§ **ACTION ITEM**:
Your answer must consist of exactly the lines below, starting with the line with "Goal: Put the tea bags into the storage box" and going on through the line with "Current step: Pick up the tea", and nothing else.

§ **STUDY MATERIAL**:
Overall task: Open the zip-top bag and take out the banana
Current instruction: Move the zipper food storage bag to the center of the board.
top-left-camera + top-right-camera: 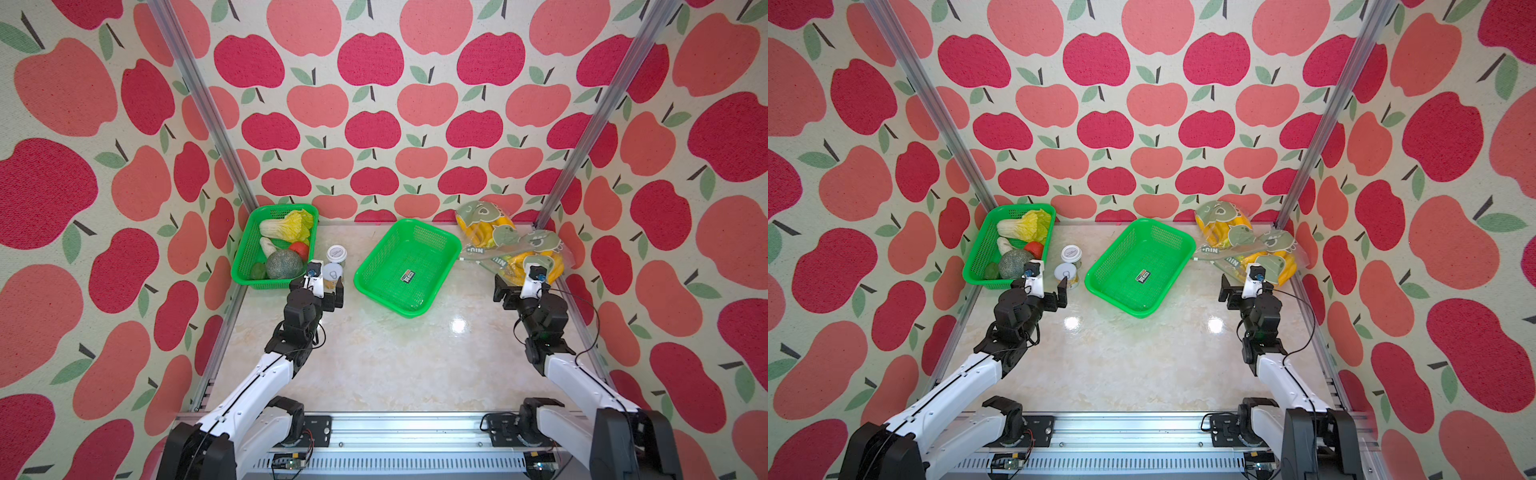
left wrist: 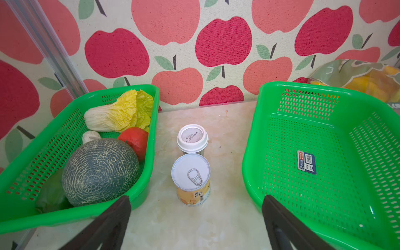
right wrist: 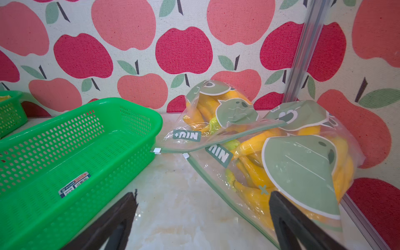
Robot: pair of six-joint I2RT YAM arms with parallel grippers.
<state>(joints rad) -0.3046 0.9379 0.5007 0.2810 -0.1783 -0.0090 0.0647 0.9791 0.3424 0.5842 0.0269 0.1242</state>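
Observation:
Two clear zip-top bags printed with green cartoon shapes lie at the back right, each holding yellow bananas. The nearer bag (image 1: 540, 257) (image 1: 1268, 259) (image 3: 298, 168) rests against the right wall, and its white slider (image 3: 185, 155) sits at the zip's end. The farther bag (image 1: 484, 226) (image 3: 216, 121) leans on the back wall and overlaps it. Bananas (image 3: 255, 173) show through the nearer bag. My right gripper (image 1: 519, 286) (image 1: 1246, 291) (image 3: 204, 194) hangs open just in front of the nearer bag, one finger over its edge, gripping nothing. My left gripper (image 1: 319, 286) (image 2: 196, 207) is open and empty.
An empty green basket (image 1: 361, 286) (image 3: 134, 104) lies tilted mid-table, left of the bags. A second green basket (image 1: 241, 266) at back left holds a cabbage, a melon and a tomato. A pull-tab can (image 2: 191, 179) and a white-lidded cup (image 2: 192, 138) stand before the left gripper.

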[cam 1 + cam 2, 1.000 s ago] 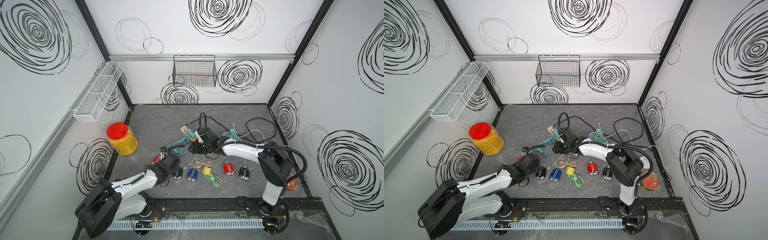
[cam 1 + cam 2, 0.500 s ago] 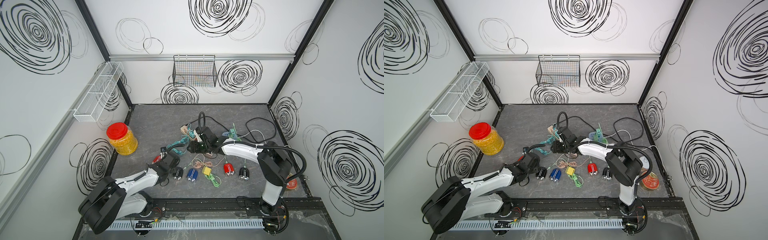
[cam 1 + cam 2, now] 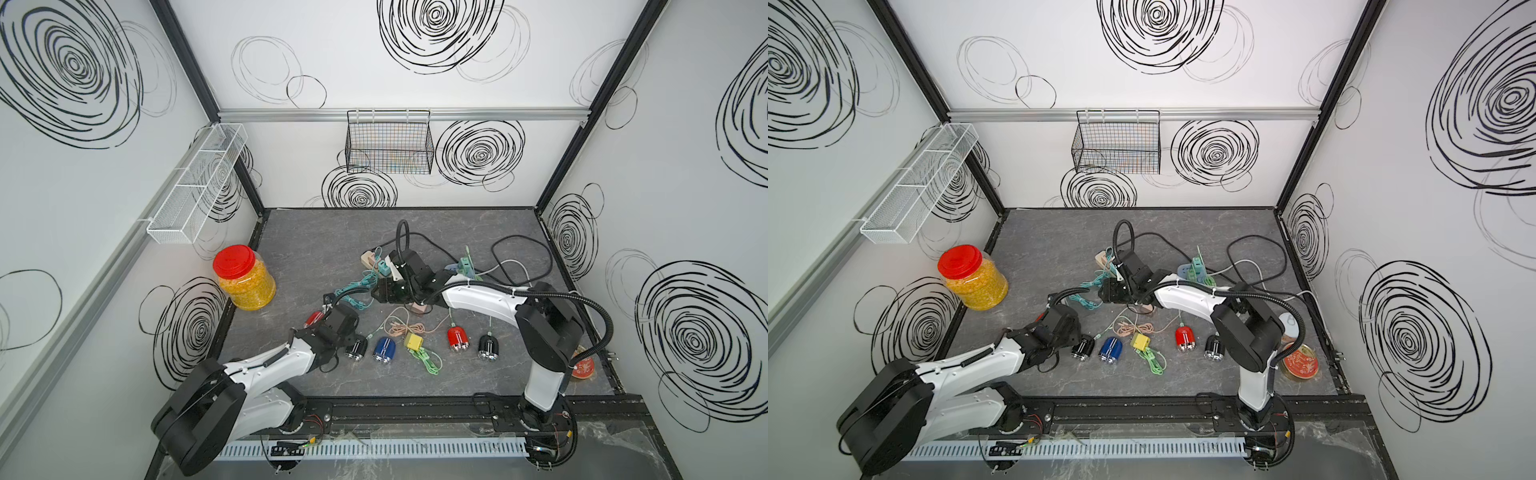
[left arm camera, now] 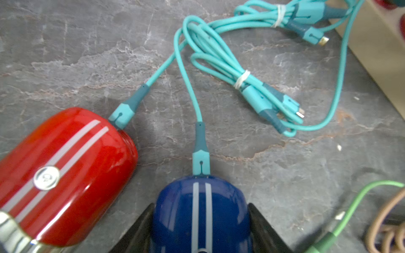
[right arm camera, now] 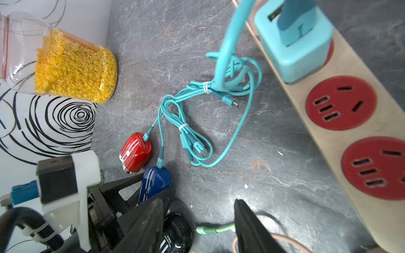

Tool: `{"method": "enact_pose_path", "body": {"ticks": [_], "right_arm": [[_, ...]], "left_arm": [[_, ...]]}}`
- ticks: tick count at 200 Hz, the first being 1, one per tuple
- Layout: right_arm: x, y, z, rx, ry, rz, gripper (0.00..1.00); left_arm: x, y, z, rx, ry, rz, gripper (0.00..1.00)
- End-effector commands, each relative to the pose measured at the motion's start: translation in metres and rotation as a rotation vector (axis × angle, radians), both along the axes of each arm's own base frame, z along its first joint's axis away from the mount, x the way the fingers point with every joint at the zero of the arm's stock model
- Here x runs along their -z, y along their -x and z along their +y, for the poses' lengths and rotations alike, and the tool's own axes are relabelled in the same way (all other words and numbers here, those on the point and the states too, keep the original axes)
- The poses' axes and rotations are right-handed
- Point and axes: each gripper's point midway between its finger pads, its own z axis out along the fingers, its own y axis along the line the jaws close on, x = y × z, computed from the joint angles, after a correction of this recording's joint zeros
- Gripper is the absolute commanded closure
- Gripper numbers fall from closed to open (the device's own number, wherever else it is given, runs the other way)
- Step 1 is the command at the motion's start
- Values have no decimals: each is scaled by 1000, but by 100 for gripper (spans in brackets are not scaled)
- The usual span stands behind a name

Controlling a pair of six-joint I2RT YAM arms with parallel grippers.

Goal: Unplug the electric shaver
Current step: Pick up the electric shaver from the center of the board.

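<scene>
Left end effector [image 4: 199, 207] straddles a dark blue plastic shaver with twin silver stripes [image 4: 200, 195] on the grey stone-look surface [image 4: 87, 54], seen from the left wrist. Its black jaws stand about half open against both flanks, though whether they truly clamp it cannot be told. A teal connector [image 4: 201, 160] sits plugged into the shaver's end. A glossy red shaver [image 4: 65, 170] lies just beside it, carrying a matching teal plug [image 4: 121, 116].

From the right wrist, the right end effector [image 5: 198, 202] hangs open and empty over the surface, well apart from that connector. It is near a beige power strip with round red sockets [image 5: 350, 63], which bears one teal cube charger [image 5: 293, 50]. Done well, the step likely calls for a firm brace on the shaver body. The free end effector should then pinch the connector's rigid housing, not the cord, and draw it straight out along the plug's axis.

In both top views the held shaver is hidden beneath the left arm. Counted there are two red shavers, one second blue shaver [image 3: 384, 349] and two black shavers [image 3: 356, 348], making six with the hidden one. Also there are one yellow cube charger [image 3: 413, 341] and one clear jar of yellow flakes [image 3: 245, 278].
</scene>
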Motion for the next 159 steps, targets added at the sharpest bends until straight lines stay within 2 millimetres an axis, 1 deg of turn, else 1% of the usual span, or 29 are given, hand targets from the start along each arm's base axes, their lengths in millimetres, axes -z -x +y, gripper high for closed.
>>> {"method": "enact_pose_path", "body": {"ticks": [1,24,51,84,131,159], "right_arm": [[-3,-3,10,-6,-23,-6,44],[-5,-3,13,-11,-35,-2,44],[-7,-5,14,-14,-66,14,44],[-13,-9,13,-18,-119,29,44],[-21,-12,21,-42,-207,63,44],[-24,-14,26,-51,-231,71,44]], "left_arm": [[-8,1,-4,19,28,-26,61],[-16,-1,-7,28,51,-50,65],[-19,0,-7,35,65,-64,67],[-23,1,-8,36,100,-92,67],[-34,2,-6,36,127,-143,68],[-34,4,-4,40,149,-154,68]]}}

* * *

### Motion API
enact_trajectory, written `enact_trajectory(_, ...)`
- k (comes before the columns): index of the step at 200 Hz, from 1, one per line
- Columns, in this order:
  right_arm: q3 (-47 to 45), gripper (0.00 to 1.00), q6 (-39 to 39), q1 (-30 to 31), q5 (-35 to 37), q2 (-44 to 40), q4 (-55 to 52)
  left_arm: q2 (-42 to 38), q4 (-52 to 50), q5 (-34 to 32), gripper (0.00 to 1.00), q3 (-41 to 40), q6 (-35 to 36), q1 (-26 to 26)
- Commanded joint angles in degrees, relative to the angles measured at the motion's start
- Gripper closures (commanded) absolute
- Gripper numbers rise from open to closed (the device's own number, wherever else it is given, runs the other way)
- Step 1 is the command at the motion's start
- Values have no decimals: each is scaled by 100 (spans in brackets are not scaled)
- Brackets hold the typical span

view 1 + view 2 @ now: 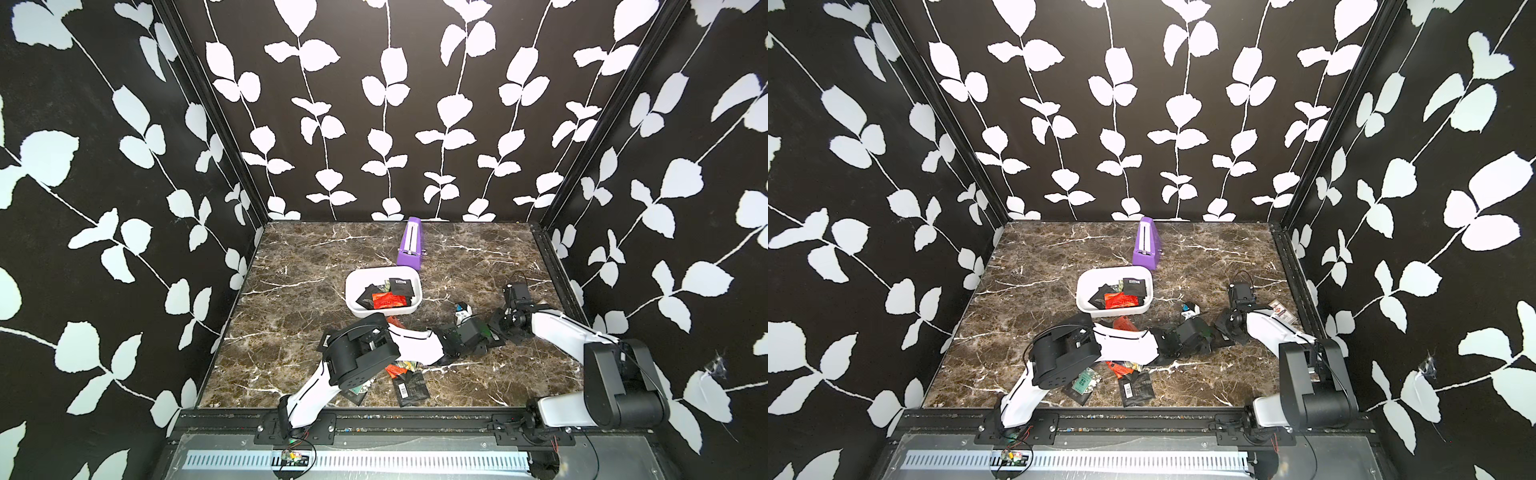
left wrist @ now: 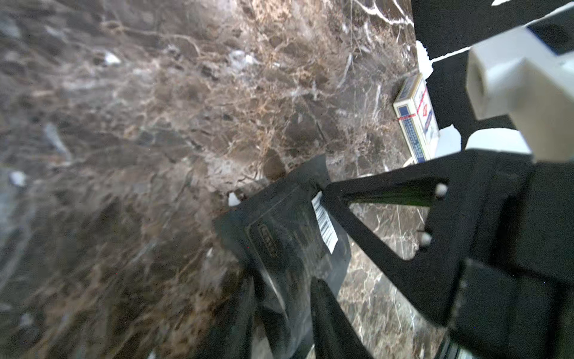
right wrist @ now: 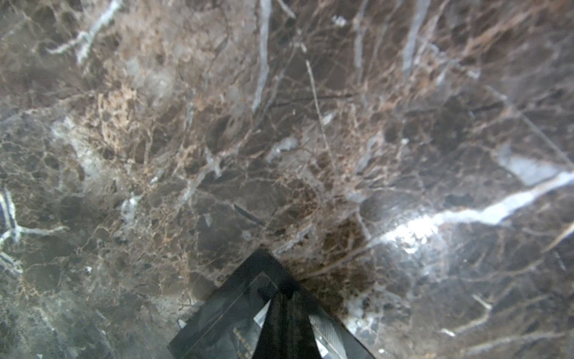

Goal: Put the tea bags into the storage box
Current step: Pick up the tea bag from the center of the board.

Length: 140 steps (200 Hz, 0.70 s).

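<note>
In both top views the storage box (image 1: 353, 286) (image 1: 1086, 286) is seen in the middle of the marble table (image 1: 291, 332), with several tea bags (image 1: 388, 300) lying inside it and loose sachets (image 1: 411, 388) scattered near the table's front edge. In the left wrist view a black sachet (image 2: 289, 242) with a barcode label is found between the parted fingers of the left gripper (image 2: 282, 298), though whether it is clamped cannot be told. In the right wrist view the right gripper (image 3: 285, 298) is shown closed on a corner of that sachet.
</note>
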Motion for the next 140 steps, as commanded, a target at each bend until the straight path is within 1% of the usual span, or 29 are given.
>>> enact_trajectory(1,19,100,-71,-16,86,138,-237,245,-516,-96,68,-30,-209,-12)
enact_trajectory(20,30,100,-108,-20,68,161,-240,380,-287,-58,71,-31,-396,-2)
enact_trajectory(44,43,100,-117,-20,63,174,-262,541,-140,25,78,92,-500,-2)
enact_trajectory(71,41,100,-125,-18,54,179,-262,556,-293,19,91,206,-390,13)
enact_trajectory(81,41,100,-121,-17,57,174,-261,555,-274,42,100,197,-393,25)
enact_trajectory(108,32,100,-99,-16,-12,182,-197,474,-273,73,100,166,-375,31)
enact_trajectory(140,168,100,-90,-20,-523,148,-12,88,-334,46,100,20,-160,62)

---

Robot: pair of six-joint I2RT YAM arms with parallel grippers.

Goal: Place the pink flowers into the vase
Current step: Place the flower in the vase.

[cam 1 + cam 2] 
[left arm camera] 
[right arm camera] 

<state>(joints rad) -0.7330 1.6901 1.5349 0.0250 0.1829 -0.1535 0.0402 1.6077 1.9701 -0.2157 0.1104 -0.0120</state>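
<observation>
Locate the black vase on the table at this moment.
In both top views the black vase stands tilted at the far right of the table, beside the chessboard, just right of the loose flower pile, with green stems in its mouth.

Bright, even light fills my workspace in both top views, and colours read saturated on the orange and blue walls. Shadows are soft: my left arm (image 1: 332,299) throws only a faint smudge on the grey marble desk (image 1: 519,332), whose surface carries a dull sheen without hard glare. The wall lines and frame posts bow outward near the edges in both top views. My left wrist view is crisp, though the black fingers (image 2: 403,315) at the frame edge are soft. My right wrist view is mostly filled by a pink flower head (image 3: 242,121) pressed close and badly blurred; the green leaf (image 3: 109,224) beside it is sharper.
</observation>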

§ **SOLUTION TO THIS TASK**:
Goal: Put the tea bags into the storage box
Current step: Pick up the tea bag from the center of the board.

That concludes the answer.